* Required work:
Copy out exactly the lines below that run from the one holding "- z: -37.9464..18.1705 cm" to the one holding "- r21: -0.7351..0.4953", keeping both of those lines and no others.

* Records from a data collection:
====================

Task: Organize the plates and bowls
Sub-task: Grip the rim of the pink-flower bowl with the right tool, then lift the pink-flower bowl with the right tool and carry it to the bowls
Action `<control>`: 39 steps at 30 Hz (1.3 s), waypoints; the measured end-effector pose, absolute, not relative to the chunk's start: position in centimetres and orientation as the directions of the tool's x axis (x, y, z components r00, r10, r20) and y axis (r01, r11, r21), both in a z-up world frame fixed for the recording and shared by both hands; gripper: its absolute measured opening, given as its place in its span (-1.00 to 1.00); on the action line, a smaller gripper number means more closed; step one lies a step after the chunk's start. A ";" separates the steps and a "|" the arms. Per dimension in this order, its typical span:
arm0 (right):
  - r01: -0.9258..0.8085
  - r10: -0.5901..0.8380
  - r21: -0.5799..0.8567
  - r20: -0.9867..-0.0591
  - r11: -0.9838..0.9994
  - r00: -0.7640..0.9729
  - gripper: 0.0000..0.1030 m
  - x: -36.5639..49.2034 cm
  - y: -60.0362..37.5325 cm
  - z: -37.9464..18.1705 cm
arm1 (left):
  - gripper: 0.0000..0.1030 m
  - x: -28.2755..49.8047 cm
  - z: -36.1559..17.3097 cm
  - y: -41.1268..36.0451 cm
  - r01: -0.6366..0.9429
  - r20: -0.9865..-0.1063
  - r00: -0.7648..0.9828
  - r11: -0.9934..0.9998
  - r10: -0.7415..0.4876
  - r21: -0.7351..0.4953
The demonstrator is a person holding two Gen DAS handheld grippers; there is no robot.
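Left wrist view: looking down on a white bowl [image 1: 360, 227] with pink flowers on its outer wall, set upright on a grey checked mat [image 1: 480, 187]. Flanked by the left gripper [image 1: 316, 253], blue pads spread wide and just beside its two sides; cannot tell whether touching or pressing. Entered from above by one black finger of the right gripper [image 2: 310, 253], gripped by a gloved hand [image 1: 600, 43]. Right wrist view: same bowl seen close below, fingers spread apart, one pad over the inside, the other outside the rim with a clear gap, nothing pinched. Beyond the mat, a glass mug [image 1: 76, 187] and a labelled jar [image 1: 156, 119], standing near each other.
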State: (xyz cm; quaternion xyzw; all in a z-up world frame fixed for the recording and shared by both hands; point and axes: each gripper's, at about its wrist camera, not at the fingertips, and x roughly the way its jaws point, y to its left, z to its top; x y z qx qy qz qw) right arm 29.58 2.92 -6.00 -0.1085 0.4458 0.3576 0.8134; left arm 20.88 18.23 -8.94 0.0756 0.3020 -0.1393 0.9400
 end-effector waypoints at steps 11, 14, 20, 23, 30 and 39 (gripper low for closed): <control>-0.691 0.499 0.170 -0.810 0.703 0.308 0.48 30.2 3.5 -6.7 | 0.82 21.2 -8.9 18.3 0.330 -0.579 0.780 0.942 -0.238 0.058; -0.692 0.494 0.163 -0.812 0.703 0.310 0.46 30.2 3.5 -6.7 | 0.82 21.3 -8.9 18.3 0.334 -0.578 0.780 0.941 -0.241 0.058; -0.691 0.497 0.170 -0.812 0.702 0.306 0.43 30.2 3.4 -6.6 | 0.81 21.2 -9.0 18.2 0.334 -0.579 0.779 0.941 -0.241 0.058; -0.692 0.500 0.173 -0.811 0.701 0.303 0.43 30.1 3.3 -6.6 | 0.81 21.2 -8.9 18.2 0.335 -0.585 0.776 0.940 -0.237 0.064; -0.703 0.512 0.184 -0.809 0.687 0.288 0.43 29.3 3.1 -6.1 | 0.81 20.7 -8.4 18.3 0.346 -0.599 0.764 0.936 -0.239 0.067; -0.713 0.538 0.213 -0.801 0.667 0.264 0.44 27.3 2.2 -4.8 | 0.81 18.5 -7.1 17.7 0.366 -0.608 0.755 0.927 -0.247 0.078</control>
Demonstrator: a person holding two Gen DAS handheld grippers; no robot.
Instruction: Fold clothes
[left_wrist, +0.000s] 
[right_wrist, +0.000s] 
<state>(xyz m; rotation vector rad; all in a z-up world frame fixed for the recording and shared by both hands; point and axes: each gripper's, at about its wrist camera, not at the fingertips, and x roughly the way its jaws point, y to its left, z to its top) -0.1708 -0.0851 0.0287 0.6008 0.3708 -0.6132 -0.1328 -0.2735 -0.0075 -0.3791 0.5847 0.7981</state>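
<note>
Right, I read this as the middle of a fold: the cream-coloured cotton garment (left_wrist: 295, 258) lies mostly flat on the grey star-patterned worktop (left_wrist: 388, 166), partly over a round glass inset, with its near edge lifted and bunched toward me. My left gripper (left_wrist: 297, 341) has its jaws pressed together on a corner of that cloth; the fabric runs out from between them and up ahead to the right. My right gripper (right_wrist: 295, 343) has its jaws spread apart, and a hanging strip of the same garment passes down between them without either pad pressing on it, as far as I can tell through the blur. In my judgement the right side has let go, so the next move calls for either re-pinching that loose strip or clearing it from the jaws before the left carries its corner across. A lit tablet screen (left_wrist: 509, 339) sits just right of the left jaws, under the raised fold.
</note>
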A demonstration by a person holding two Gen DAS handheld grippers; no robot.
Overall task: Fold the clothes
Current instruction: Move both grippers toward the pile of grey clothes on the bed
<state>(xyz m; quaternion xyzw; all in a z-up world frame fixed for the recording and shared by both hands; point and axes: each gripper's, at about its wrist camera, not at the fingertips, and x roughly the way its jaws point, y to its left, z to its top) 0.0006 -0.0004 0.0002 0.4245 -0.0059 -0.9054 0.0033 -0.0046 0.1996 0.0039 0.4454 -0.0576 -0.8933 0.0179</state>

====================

* The answer:
  - z: -37.9464..18.1705 cm
arm1 (left):
  - gripper: 0.0000..0.1030 m
  - x: -28.2755..49.8047 cm
  - z: -36.1559..17.3097 cm
  - y: -41.1268..36.0451 cm
  - r01: -0.6366..0.9429
  - r20: -0.9865..-0.1063
  - r00: -0.7648..0.9828
  - r11: -0.9934..0.9998
  - r10: -0.7415..0.4876
  - r21: -0.7351..0.4953

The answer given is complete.